Deu-me o prazo de 24 horas, para decidir. Pedi, acto contínuo, conselho ao Doutor Mota Pinto pelo telefone (estava em Coimbra, não havia outra hipótese) e fui jantar com Rui Machete, que tinha sido responsável pela mesma Secretaria de Estado, por uns meses, antes de se tornar Ministro dos Assuntos Sociais (em cujo gabinete colaborei, e do qual saí, por sua sugestão, para assessora do SPJ. Ambos, mais a Branca Amaral, sua cunhada e minha colega no SPJ, me incitaram a aceitar. Aceitei, não sem repetir ao Dr SC que não me considerava à altura do cargo. Ele respondeu-me que não me preocupasse, porque assumia, por inteiro, a responsabilidade, pela sua escolha.
Acho que se apercebeu que eu "queria e não queria" envolver-me naquelas funções, que estava genuinamente insegura e deu-me um grande acompanhamento nas duas ou três primeiras semanas. Foi extraordinário! Telefonava-me para me dar informação sobre casos concretos de emigração, para me dizer como esta ou aquela das minhas iniciativas tinha resultado bem... Pretextos para me dar ânimo - e dava!

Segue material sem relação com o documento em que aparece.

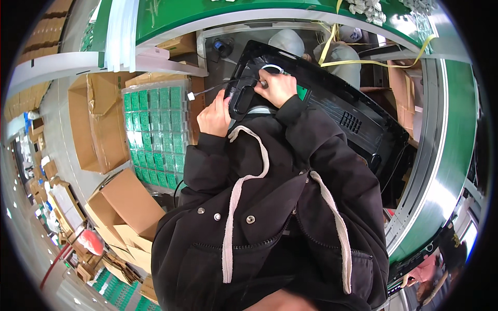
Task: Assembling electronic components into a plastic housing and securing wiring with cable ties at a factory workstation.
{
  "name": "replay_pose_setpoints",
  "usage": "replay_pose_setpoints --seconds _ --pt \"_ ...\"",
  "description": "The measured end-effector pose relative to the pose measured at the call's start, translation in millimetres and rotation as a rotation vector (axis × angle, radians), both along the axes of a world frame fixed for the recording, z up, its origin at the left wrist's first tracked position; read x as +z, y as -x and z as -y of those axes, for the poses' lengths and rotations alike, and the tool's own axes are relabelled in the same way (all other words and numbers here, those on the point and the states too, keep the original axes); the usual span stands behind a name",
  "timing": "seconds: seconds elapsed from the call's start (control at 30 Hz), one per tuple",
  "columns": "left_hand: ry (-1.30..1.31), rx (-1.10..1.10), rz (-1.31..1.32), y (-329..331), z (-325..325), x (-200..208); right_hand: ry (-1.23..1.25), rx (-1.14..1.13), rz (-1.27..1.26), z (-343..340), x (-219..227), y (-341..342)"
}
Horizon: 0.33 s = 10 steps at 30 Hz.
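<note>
A long black plastic housing (332, 106) lies slantwise in front of me, its left end near my body. My left hand (213, 118) is closed around that end's edge, with the thumb up against it. Fingers bent together, my right hand (278, 89) pinches something small inside the housing; the fingers hide most of it. Between both hands sits a black oval part (241, 101). A thin black cable (215, 89) runs out over the edge to a white connector (191, 96). Just beyond my right hand are a white ring-shaped piece (272, 68) and, beside the wrist, a green circuit board (302, 92).
Trays of green circuit boards (155, 135) stand at left, among open cardboard boxes (98, 124). A green-topped bench (207, 18) with a pale metal edge curves around the far and right sides. Yellow strapping (384, 64) hangs over white wrapped bundles (345, 62).
</note>
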<state>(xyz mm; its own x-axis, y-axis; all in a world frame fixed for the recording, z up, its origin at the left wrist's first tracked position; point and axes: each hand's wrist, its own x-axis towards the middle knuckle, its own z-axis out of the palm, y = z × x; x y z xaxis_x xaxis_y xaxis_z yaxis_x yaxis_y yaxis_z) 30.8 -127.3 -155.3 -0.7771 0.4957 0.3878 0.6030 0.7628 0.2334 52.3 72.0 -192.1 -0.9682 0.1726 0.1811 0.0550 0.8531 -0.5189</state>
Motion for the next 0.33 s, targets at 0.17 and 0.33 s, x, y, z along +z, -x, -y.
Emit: replay_pose_setpoints --seconds 0.17,0.33 --pt "-0.029 -0.004 0.025 4 -1 1 0.013 0.004 -0.005 -3 4 6" --pt "-0.015 0.030 -0.055 11 0 -12 0.004 -0.036 0.021 -18 19 19"
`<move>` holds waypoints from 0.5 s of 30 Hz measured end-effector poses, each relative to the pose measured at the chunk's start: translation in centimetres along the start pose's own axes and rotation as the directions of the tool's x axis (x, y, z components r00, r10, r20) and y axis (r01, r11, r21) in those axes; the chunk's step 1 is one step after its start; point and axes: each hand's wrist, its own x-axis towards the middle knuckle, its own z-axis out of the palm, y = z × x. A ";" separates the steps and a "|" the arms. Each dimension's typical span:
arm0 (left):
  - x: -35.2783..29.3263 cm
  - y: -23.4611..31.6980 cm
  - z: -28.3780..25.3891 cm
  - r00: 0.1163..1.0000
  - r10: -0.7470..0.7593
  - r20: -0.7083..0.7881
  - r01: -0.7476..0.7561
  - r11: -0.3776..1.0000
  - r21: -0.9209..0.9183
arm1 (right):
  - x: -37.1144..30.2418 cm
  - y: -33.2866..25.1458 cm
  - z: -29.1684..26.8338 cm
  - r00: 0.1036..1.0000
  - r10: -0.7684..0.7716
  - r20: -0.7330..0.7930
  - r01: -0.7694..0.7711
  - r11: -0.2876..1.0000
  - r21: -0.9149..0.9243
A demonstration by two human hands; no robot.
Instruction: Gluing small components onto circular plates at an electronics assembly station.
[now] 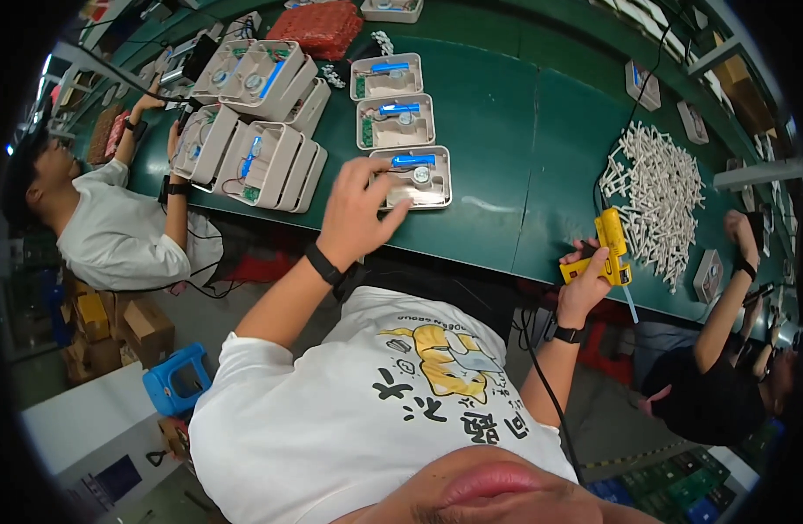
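Note:
My left hand (359, 208) is over the left side of the nearest white plastic casing (443, 199), thumb and fingers apart, covering part of it. Inside that casing I see a blue cylindrical battery (413, 161) and a round silvery part (421, 177). Whether my fingertips touch the casing, I cannot tell. Off to the right, my right hand (586, 281) is closed around a yellow glue gun (612, 232). A translucent glue stick (631, 306) pokes out of its near end, beyond the table edge.
Two similar casings (396, 120) line up behind the nearest one. Stacked casings (275, 166) stand to the left, near a co-worker in white (130, 218). A heap of small white pieces (654, 196) covers the table at right. Another co-worker (711, 375) sits there. A black cable (541, 375) hangs beside my right arm.

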 end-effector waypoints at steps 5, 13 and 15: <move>-1.1 1.3 2.5 0.973 0.185 0.138 -0.149 0.960 -0.237 | 0.5 -0.5 0.5 1.000 0.013 0.014 -0.012 0.998 -0.063; 2.6 3.0 4.1 0.975 -0.004 0.221 0.061 0.965 -0.255 | -0.1 -0.1 0.9 1.000 0.001 -0.012 -0.001 1.000 -0.026; 3.8 3.2 4.0 0.968 -0.033 0.249 0.065 0.991 -0.119 | -0.1 -0.3 1.0 1.000 -0.017 0.010 0.018 0.998 -0.056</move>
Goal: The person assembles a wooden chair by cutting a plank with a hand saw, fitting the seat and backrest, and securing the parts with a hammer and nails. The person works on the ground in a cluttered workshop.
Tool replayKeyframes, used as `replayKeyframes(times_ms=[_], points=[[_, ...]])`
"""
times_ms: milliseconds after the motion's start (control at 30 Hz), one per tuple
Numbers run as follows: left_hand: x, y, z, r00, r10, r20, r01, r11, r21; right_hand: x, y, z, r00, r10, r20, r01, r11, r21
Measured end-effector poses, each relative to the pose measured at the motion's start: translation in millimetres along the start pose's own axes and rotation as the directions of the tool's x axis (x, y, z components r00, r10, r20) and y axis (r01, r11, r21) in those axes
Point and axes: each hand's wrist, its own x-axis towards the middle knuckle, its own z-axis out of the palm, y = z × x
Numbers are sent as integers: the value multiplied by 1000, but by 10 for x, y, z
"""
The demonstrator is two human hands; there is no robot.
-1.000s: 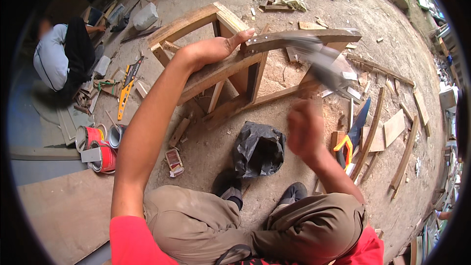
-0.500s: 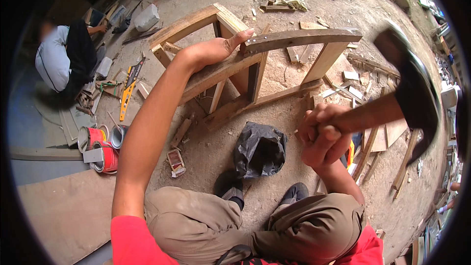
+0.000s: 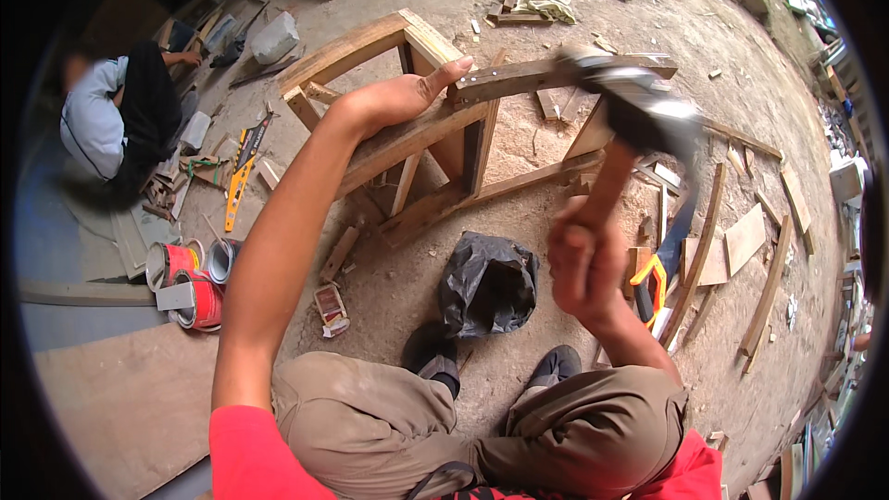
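A wooden frame point(image 3: 421, 139) made of joined battens stands on the ground in front of me. My left hand point(image 3: 400, 97) is closed over its top rail, thumb stretched along the wood and the other fingers partly hidden. Beside that thumb begins a darker wooden strip point(image 3: 519, 80), with small shiny nail heads near its left end. In my right hand point(image 3: 590, 264) is the wooden handle of a claw hammer point(image 3: 608, 187). The blurred hammer head overlaps the strip's right part in view; whether they touch I cannot tell.
A black plastic bag point(image 3: 491, 282) stands between my feet and the frame. Red paint cans point(image 3: 199, 301) and a yellow handsaw point(image 3: 243, 171) lie left, near a crouching person point(image 3: 97, 120). At right are another saw with an orange handle point(image 3: 656, 282) and scattered wood strips point(image 3: 704, 250).
The hammer has swung left from the right side, its head now over the dark strip. My right wrist has turned; my left hand stays on the frame.
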Motion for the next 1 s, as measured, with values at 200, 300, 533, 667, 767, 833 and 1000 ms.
replayKeyframes(times_ms=[200, 300, 533, 667, 767, 833, 1000], points=[[-69, 128, -37, 996, -48, 77, 50, 998, -27, -88, 255, 227, 972, 217, 88, -180, 934, -309], [-152, 214, 3, 998, 58, -21, -58, 997, -42, -672, 454, 190, 889, 438, 135, -394, 881, -263], [-70, 65, -54, 997, 80, 19, -81, 996, 49, -645, 458, 58, 899, 416, 140, -369, 889, -270], [-175, 48, 55, 963, 219, -158, -170, 947, 273, -770, 617, 64, 891, 451, 55, -426, 871, -245], [-185, 107, 72, 979, 146, -139, -102, 953, 287, -784, 794, -28, 891, 453, 13, -426, 847, -319], [-196, 159, 74, 988, 106, -115, -70, 956, 284, -723, 880, -161, 858, 512, 25, -455, 783, -425], [-104, -11, 90, 959, 223, -177, -167, 944, 285, -911, 1389, -450, 773, 634, 13, -440, 551, -709]])
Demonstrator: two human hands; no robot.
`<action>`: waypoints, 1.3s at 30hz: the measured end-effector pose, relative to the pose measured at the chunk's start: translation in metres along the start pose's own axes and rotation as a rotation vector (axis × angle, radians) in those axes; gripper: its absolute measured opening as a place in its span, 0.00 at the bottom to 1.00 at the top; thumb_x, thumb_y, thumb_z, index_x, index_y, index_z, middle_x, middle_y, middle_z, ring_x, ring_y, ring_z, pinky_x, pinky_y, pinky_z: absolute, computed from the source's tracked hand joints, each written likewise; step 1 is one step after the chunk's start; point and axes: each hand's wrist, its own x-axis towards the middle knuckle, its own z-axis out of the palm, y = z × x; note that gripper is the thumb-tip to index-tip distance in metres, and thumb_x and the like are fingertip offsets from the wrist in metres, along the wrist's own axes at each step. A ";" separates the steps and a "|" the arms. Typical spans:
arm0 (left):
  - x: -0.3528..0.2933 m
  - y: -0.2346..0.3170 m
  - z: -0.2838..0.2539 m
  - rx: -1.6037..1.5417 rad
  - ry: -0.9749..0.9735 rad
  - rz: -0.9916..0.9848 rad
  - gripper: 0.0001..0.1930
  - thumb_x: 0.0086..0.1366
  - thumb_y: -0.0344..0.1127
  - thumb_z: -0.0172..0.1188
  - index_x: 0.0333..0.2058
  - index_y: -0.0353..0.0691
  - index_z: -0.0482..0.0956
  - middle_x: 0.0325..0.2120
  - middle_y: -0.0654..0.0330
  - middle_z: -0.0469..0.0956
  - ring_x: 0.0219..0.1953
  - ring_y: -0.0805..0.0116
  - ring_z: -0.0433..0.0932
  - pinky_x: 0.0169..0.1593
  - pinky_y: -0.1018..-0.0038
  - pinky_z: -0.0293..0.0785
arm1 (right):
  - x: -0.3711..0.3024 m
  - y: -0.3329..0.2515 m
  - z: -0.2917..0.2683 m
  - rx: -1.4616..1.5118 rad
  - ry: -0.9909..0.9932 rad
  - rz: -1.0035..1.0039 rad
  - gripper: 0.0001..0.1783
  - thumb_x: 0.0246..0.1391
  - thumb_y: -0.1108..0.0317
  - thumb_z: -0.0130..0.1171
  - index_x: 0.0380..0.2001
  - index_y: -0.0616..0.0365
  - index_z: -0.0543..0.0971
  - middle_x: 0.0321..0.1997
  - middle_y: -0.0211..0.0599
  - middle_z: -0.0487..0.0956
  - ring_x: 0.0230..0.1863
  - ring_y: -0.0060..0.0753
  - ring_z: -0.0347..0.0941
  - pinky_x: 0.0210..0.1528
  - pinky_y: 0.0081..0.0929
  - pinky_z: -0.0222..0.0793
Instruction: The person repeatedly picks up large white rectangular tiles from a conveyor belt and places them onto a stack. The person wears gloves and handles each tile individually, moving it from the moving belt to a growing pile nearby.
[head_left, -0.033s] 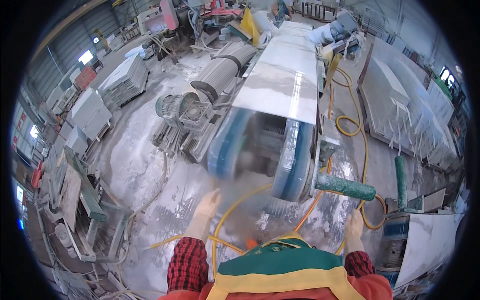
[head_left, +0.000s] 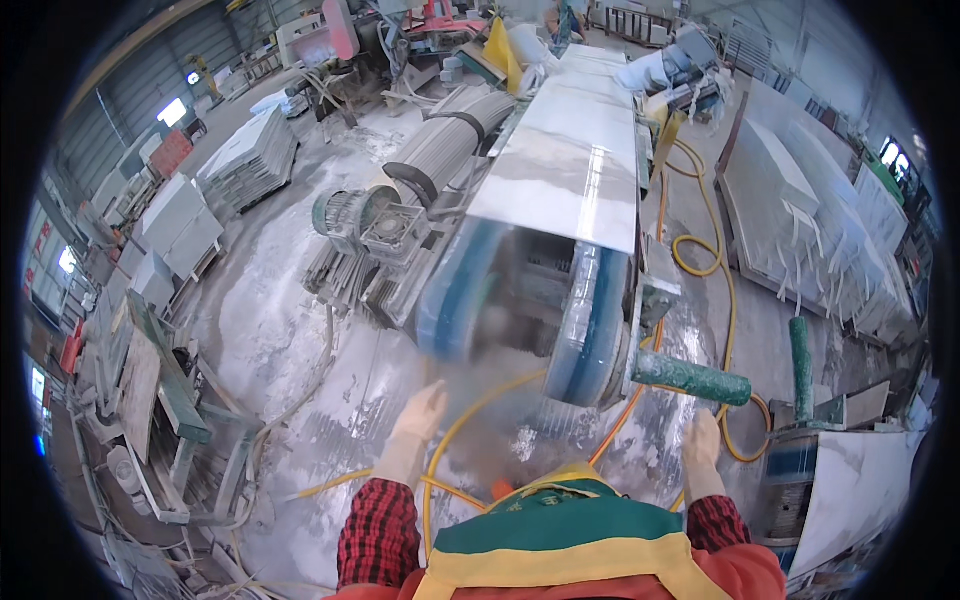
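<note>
While the left hand reaches forward with its fingers extended and its grip relaxed around nothing visible, the right hand is blurred and foreshortened, so I cannot tell how far its grip is open; no object shows in it either. Both hands are bare, well apart from each other, with red-and-black checked cuffs behind them.

The large slab is white with broad grey veining and a glossy surface, and a bright strip of reflected light runs along it near its right edge. It lies flat, lengthwise away from the person, over two wide blue belts, the left belt somewhat blurred and the right belt curving down at the near end.

Relative to the hands, the slab is ahead of both and touched by neither. The left grip is nearest the lower end of the left belt, just short of it. The right grip is just below the outer end of a green roller that juts out to the right. Between the hands, a yellow hose curves over the wet floor.
</note>
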 end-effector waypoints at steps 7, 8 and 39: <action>0.010 -0.024 -0.002 -0.048 0.204 0.068 0.21 0.79 0.44 0.56 0.64 0.43 0.81 0.56 0.44 0.85 0.63 0.46 0.82 0.68 0.60 0.75 | 0.167 -0.146 0.075 -0.047 0.300 -0.606 0.31 0.70 0.61 0.60 0.72 0.61 0.73 0.75 0.58 0.73 0.76 0.63 0.67 0.81 0.55 0.58; 0.012 -0.025 -0.011 -0.060 0.241 0.036 0.20 0.79 0.41 0.57 0.62 0.40 0.82 0.54 0.43 0.85 0.61 0.46 0.83 0.68 0.60 0.75 | 0.183 -0.164 0.080 -0.021 0.348 -0.648 0.32 0.69 0.60 0.61 0.72 0.61 0.73 0.75 0.58 0.73 0.75 0.63 0.68 0.81 0.55 0.58; 0.372 0.168 -0.032 0.446 0.296 0.838 0.29 0.67 0.45 0.67 0.66 0.45 0.78 0.66 0.42 0.72 0.68 0.38 0.68 0.72 0.46 0.63 | 0.319 -0.257 0.093 0.072 0.364 -0.381 0.26 0.62 0.61 0.65 0.60 0.61 0.80 0.65 0.57 0.80 0.69 0.62 0.73 0.75 0.54 0.65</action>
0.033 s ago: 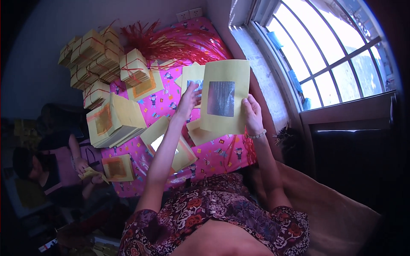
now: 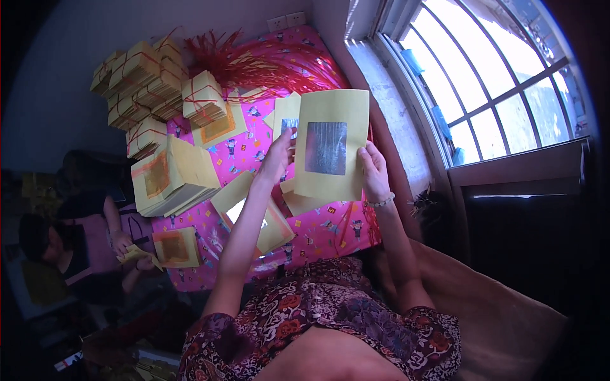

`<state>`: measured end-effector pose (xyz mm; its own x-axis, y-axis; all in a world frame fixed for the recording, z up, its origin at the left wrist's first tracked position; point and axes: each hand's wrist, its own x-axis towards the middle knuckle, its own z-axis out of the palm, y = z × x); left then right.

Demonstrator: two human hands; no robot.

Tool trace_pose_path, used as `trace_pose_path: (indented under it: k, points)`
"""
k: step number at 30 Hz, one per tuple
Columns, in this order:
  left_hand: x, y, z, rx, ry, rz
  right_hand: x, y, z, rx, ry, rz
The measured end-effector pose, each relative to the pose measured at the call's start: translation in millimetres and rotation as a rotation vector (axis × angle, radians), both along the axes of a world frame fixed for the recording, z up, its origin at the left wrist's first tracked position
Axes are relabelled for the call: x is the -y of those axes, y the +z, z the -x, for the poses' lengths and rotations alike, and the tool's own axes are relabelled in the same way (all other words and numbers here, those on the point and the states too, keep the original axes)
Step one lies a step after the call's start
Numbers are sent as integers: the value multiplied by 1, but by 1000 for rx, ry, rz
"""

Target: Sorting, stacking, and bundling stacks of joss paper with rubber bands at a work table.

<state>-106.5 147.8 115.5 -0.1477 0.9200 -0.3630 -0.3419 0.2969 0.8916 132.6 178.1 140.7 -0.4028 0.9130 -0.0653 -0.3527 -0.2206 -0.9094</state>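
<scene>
My right hand [image 2: 375,170] pinches the right edge of a yellow joss paper sheet [image 2: 324,187] that has a silver rectangle in its middle. The sheet stands raised, facing me. At its left edge is my left hand [image 2: 277,157], fingers stretched out, with the tips partly hidden by the sheet; a firm grip is not visible. Behind them lies another yellow sheet [image 2: 283,109] with a silver patch. Below the left forearm, more silver-patched sheets [image 2: 274,233] rest on the pink patterned cloth [image 2: 318,235].
Bundles of yellow paper [image 2: 136,66] tied with red strips are piled at the far left. A thick loose stack [image 2: 190,168] stands nearer. Red plastic strips [image 2: 273,66] spread across the back. At left, another person's hands [image 2: 124,244] hold paper. A barred window [image 2: 489,95] is at right.
The held sheet has shifted slightly left, and its left edge now meets my left fingertips. The whole view has moved a little.
</scene>
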Motion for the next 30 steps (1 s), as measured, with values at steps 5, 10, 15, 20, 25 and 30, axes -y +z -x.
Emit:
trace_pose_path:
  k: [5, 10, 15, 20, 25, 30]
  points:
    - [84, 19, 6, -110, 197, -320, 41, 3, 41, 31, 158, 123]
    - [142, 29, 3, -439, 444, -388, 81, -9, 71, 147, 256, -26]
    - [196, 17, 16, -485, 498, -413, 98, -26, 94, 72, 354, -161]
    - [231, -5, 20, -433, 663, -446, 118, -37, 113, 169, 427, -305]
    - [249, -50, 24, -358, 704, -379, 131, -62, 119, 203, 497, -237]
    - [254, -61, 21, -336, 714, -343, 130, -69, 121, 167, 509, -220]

Gastou comigo, alguém que não conhecia previamente, muito do seu tempo de primeiro-ministro, até ter a certeza de que eu seguia caminho perfeitamente segura... Um Sá carneiro bem diferente do que preferem traçar para a história... Um líder singularíssimo, não só, mas também pela forma como estava atento a tudo e a todos... E verdadeiramente empenhado em levar o país para patamares mais altos.